Source material Start Marker

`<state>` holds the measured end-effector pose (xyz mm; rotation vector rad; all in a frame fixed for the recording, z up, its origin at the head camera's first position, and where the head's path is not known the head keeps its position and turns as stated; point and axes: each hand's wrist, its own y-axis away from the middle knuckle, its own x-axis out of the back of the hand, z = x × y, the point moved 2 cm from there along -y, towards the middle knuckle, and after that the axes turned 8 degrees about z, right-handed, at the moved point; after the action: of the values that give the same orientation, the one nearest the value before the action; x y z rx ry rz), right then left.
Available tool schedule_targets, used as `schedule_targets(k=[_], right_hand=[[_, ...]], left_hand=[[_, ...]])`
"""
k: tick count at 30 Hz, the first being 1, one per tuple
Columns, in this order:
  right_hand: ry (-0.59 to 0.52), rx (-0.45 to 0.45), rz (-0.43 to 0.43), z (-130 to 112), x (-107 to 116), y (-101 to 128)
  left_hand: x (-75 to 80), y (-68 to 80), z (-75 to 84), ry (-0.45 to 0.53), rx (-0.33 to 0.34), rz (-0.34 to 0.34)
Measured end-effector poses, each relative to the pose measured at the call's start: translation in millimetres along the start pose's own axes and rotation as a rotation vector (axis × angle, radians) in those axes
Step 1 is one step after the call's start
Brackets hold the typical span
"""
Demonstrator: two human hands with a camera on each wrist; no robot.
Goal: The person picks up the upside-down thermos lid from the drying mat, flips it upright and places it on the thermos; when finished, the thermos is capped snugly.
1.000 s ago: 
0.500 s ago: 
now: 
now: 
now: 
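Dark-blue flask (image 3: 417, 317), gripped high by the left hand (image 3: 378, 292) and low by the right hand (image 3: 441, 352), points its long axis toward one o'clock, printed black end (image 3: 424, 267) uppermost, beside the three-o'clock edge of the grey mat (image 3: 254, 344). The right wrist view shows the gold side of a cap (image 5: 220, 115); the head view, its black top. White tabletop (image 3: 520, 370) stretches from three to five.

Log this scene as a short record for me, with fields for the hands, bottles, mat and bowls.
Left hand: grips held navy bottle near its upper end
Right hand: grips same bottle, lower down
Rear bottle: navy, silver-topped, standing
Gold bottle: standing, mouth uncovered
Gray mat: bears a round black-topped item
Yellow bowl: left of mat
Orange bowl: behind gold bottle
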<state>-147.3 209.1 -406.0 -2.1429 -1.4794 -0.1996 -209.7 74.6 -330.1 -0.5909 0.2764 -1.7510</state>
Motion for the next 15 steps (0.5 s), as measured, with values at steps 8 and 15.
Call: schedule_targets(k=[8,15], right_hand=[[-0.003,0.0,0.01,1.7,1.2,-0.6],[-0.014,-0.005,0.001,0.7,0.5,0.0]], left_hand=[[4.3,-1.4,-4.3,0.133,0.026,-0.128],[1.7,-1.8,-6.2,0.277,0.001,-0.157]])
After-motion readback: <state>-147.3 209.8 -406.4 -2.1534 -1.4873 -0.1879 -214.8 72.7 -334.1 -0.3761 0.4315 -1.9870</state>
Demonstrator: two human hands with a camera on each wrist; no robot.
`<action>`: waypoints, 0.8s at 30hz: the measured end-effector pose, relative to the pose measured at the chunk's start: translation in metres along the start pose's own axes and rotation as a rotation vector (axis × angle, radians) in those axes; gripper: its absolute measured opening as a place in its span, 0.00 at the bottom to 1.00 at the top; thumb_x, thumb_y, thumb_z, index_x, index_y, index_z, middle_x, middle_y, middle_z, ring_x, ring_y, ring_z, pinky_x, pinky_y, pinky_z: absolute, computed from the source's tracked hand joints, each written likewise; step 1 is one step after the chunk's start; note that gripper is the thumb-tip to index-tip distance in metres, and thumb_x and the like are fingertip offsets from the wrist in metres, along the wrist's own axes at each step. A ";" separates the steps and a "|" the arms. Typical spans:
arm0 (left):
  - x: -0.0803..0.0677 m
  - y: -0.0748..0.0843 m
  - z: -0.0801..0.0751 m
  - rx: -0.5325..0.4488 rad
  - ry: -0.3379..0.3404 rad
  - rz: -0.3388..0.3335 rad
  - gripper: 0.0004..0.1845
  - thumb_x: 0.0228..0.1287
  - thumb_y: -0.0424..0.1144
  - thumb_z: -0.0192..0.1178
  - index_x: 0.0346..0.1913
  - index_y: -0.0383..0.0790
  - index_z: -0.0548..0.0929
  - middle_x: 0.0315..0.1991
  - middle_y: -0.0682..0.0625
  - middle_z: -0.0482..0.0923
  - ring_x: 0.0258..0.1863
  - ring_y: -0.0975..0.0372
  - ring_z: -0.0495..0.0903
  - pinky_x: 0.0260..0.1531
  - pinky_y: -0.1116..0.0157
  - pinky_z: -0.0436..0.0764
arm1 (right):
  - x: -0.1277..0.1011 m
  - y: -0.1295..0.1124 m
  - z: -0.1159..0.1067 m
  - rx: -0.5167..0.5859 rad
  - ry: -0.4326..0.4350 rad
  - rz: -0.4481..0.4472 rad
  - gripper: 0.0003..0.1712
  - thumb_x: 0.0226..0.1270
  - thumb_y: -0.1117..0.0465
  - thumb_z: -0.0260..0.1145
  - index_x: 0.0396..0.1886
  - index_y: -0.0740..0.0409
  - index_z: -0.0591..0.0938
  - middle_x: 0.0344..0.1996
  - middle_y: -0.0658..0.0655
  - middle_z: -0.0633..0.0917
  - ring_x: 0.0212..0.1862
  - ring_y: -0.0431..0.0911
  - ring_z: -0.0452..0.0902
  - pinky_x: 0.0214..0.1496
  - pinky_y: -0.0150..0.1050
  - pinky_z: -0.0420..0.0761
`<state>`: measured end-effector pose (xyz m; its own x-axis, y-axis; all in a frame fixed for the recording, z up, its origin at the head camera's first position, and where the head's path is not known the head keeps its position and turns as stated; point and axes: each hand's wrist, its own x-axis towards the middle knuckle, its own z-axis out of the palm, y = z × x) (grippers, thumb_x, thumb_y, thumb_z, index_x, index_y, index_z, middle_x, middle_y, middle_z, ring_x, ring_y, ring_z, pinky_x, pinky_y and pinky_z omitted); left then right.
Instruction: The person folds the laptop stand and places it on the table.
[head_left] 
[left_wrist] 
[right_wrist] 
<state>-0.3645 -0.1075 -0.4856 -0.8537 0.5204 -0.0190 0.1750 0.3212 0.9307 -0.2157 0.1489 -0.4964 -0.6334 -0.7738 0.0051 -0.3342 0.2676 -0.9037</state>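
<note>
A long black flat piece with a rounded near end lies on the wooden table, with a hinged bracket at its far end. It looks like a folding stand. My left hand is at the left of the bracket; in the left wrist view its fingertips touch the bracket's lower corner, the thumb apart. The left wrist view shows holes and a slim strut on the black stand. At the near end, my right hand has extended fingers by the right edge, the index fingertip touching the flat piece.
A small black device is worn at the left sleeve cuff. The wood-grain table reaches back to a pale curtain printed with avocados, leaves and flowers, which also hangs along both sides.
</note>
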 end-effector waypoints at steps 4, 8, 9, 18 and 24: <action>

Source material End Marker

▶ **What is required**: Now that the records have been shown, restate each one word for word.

▶ **Response below**:
`<state>` holds the measured end-effector pose (xyz mm; rotation vector rad; all in a frame fixed for the recording, z up, its origin at the head camera's first position, and where the head's path is not known the head keeps its position and turns as stated; point and axes: each hand's wrist, its own y-axis away from the middle knuckle, its own x-axis out of the back of the hand, z = x × y, the point moved 2 cm from there along -y, towards the middle knuckle, and after that the axes turned 8 degrees about z, right-handed, at the moved point; after the action: of the values that give the same orientation, the one nearest the value before the action; x y z rx ry rz), right then left.
Available tool schedule_targets, used as `schedule_targets(k=[_], right_hand=[[_, ...]], left_hand=[[_, ...]])`
"""
k: tick count at 30 Hz, the first being 1, one per tuple
Columns, in this order:
  right_hand: ry (-0.59 to 0.52), rx (-0.45 to 0.45), rz (-0.43 to 0.43), z (-130 to 112), x (-107 to 116), y (-101 to 128)
  left_hand: x (-75 to 80), y (-68 to 80), z (-75 to 84), ry (-0.45 to 0.53), rx (-0.33 to 0.34), rz (-0.34 to 0.34)
Measured end-effector poses, each relative to the pose measured at the call's start: translation in millimetres along the start pose's own axes and rotation as a rotation vector (axis × angle, radians) in those axes
Step 1 is one step after the call's start
Brackets hold the typical span
"""
Demonstrator: two human hands with a camera on each wrist; no robot.
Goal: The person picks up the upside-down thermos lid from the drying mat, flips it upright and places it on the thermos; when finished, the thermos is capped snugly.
1.000 s ago: 
0.500 s ago: 
now: 
now: 
now: 
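Dark-blue flask (image 3: 417, 317), gripped high by the left hand (image 3: 378, 292) and low by the right hand (image 3: 441, 352), points its long axis toward one o'clock, printed black end (image 3: 424, 267) uppermost, beside the three-o'clock edge of the grey mat (image 3: 254, 344). The right wrist view shows the gold side of a cap (image 5: 220, 115); the head view, its black top. White tabletop (image 3: 520, 370) stretches from three to five.

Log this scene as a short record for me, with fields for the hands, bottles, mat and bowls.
Left hand: grips held navy bottle near its upper end
Right hand: grips same bottle, lower down
Rear bottle: navy, silver-topped, standing
Gold bottle: standing, mouth uncovered
Gray mat: bears a round black-topped item
Yellow bowl: left of mat
Orange bowl: behind gold bottle
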<state>-147.3 209.1 -406.0 -2.1429 -1.4794 -0.1996 -209.7 74.6 -330.1 -0.5909 0.2764 -1.7510</state>
Motion for the next 15 steps (0.5 s), as measured, with values at steps 8 and 15.
Call: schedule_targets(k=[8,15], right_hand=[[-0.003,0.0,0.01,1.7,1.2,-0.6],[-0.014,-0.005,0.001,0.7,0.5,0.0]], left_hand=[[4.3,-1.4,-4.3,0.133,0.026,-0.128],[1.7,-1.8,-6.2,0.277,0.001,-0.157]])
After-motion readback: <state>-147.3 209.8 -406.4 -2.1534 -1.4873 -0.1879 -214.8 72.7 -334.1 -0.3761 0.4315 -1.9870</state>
Demonstrator: two human hands with a camera on each wrist; no robot.
`<action>`: waypoints, 0.8s at 30hz: the measured end-effector pose, relative to the pose measured at the chunk's start: translation in metres along the start pose's own axes and rotation as a rotation vector (axis × angle, radians) in those axes; gripper: its absolute measured opening as a place in its span, 0.00 at the bottom to 1.00 at the top; thumb_x, thumb_y, thumb_z, index_x, index_y, index_z, middle_x, middle_y, middle_z, ring_x, ring_y, ring_z, pinky_x, pinky_y, pinky_z: absolute, computed from the source's tracked hand joints, each written likewise; step 1 is one step after the chunk's start; note that gripper is the thumb-tip to index-tip distance in metres, and thumb_x and the like are fingertip offsets from the wrist in metres, along the wrist's own axes at each step. A ";" separates the steps and a "|" the arms. Typical spans:
arm0 (left):
  - x: -0.0803..0.0677 m
  - y: -0.0748..0.0843 m
  - z: -0.0801..0.0751 m
  - rx: -0.5325..0.4488 rad
  - ry: -0.3379..0.3404 rad
  - rz: -0.3388..0.3335 rad
  - gripper: 0.0004..0.1845
  - thumb_x: 0.0228..0.1287
  - thumb_y: -0.0424..0.1144
  - thumb_z: -0.0192..0.1178
  - index_x: 0.0346..0.1913
  - index_y: -0.0383..0.0790
  - index_z: -0.0548..0.0929
  - middle_x: 0.0315..0.1991
  - middle_y: -0.0682..0.0625
  - middle_z: -0.0482..0.0923
  - ring_x: 0.0258..0.1863
  - ring_y: -0.0975..0.0372
  - ring_z: -0.0495..0.0903
  - pinky_x: 0.0260..0.1531
  - pinky_y: -0.1116..0.0157
  - pinky_z: -0.0436..0.0764
arm1 (right):
  - x: -0.1277..0.1011 m
  - y: -0.1295..0.1124 m
  - z: -0.1159..0.1067 m
  - rx: -0.5167..0.5859 rad
  - ry: -0.4326..0.4350 rad
  - rz: -0.4481..0.4472 rad
  - gripper: 0.0003..0.1712
  - thumb_x: 0.0226..0.1270
  - thumb_y: -0.1117..0.0465
  - thumb_z: -0.0260..0.1145
  - index_x: 0.0396..0.1886
  - index_y: -0.0740..0.0409
  - index_z: -0.0591..0.0938
  - middle_x: 0.0344..0.1996
  - middle_y: -0.0658..0.0655
  - middle_z: -0.0633..0.0917
  - ring_x: 0.0212..0.1862
  - ring_y: -0.0431..0.0911
  - ring_z: -0.0452..0.0902
  - pinky_x: 0.0214..0.1496
  - pinky_y: -0.0150..0.1050
  - pinky_z: -0.0420..0.0761
`<state>`: measured end-effector pose (xyz m; its own x-axis, y-axis; all in a frame fixed for the recording, z up, its origin at the head camera's first position, and where the head's path is not known the head keeps its position and turns as stated; point and axes: each hand's wrist, its own x-axis towards the middle knuckle, its own z-axis out of the palm, y = z × x) (grippers, thumb_x, thumb_y, thumb_z, index_x, index_y, index_z, middle_x, middle_y, middle_z, ring_x, ring_y, ring_z, pinky_x, pinky_y and pinky_z omitted); left then right.
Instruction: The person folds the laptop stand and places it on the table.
[head_left] 
[left_wrist] 
[right_wrist] 
<state>-0.3645 -0.1075 -0.4856 -0.8537 0.5204 -0.0190 0.1750 0.3212 0.9307 -0.2157 0.1489 -0.4964 -0.6334 -0.7738 0.0051 -0.3342 0.2676 -0.9037</state>
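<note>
A long black flat piece with a rounded near end lies on the wooden table, with a hinged bracket at its far end. It looks like a folding stand. My left hand is at the left of the bracket; in the left wrist view its fingertips touch the bracket's lower corner, the thumb apart. The left wrist view shows holes and a slim strut on the black stand. At the near end, my right hand has extended fingers by the right edge, the index fingertip touching the flat piece.
A small black device is worn at the left sleeve cuff. The wood-grain table reaches back to a pale curtain printed with avocados, leaves and flowers, which also hangs along both sides.
</note>
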 end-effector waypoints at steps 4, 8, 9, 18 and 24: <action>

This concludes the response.